▶ [TRY IT]:
Please copy exactly the part of the records below that opens with the line containing "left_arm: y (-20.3" and closes with the line containing "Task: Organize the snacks", leaving out any pictures.

----------

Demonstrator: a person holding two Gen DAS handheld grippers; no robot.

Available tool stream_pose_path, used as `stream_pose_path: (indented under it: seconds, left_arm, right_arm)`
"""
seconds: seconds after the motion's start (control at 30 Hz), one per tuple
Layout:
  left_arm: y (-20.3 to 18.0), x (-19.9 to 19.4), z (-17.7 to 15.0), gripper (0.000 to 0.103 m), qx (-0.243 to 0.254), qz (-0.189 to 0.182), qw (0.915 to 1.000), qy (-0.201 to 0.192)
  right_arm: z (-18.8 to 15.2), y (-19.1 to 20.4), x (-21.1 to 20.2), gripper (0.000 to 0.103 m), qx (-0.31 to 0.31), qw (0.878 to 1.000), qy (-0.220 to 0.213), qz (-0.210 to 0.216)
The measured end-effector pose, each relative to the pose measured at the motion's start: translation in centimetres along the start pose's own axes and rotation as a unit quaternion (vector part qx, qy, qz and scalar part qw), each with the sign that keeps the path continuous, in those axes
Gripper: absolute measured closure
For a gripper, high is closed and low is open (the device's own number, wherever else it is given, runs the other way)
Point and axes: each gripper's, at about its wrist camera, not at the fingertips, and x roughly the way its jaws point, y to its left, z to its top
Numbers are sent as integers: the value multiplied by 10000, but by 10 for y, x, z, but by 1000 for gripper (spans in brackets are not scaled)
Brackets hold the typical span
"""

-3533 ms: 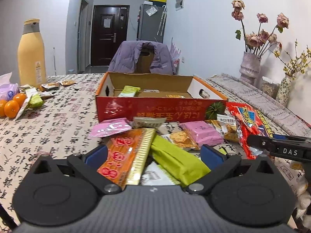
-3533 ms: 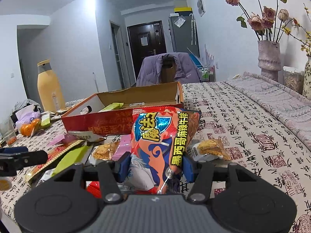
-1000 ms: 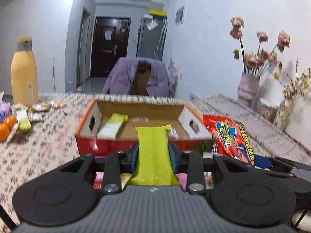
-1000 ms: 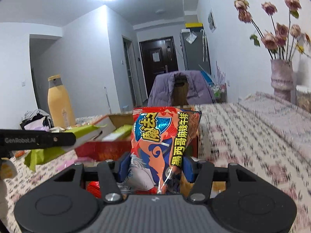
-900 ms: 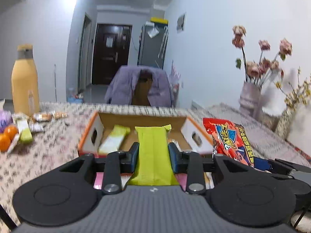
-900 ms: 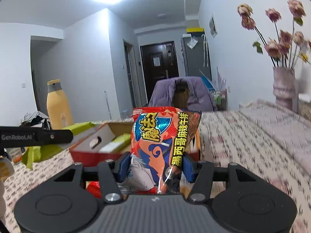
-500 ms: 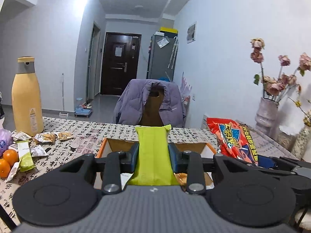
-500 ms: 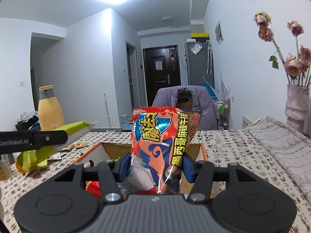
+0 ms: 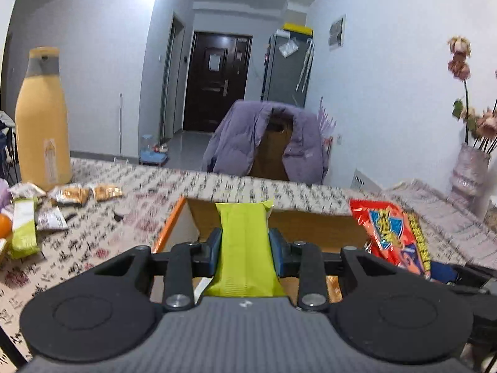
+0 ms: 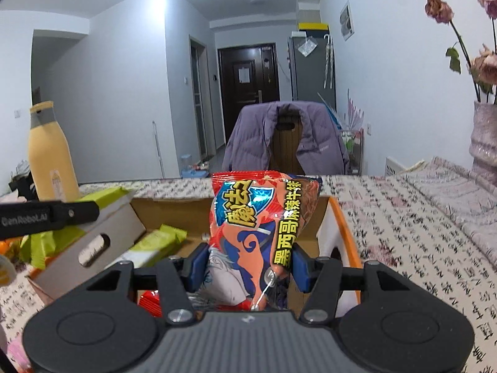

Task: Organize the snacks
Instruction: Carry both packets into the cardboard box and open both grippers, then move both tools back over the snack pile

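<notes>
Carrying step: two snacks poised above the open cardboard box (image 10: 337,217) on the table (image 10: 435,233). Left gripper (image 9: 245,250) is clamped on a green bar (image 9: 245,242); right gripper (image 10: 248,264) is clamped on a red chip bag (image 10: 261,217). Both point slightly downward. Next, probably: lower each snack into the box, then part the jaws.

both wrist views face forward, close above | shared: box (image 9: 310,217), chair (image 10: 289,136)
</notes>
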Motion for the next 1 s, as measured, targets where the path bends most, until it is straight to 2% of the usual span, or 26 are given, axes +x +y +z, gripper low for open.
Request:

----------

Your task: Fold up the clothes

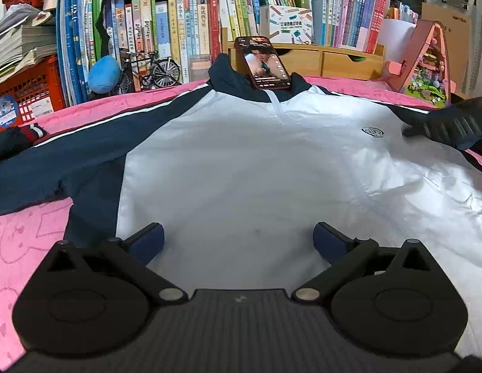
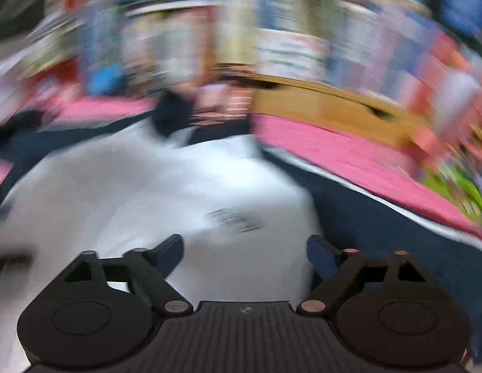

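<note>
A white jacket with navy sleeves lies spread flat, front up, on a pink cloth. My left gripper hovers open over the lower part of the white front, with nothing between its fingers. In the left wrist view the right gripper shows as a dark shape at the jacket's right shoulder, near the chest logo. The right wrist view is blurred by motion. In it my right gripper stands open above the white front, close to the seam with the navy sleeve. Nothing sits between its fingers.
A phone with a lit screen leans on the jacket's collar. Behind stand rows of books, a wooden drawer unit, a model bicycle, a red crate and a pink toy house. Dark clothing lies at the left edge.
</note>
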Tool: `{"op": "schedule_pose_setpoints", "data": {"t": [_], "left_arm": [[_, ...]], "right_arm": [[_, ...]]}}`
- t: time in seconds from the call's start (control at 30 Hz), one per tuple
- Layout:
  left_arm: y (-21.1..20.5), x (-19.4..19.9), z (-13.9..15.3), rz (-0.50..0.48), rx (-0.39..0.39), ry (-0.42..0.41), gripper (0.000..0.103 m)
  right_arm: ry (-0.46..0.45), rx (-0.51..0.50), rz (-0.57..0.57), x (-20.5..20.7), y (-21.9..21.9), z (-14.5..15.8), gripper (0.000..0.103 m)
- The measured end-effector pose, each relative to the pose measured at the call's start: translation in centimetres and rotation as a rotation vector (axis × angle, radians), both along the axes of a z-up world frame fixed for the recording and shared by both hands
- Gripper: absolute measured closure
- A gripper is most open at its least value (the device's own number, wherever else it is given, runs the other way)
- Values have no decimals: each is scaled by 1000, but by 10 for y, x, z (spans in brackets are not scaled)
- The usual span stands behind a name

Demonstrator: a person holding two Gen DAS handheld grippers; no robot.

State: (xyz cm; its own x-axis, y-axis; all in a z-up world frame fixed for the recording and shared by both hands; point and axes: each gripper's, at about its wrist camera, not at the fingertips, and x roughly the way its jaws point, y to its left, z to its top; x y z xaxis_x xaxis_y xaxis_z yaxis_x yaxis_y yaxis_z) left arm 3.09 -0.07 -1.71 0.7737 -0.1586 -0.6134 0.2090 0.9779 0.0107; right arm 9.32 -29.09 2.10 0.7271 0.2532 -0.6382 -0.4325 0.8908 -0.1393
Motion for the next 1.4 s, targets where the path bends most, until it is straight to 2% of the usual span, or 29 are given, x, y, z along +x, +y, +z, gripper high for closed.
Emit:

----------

▶ [SOLVED EXERCISE]:
  left_arm: y (-20.3 to 18.0), x (-19.9 to 19.4), z (-17.7 to 15.0), gripper (0.000 to 0.103 m), qx (-0.243 to 0.254), qz (-0.189 to 0.182), qw (0.915 to 1.000), qy (-0.201 to 0.192)
  right_arm: z (-18.8 to 15.2), y (-19.1 to 20.4), x (-21.1 to 20.2), gripper (0.000 to 0.103 m), qx (-0.31 to 0.31), qw (0.878 to 1.000), qy (-0.220 to 0.213), qz (-0.210 to 0.216)
The measured end-effector pose, each relative to the pose measured at the motion's start: translation in centimetres along the start pose's own axes and rotation as a unit quaternion (vector part qx, qy, qz and scalar part qw), each with the sign that keeps the path continuous, in those axes
Gripper: absolute measured closure
For a gripper, high is closed and low is open (the device's own number, wherever else it is given, runs the other way)
Point and axes: each gripper's, at about its wrist camera, not at the fingertips, and x roughly the way its jaws point, y to its left, z to its top
Numbers are sent as integers: the value multiplied by 10000, but by 10 for y, x, z, but by 1000 for gripper (spans in brackets are not scaled)
Brackets hold the typical span
"""

-3533 ms: 
-3533 ms: 
-1000 ms: 
-1000 ms: 
-900 ms: 
-900 ms: 
-500 ms: 
-500 ms: 
+0 ms: 
+0 ms: 

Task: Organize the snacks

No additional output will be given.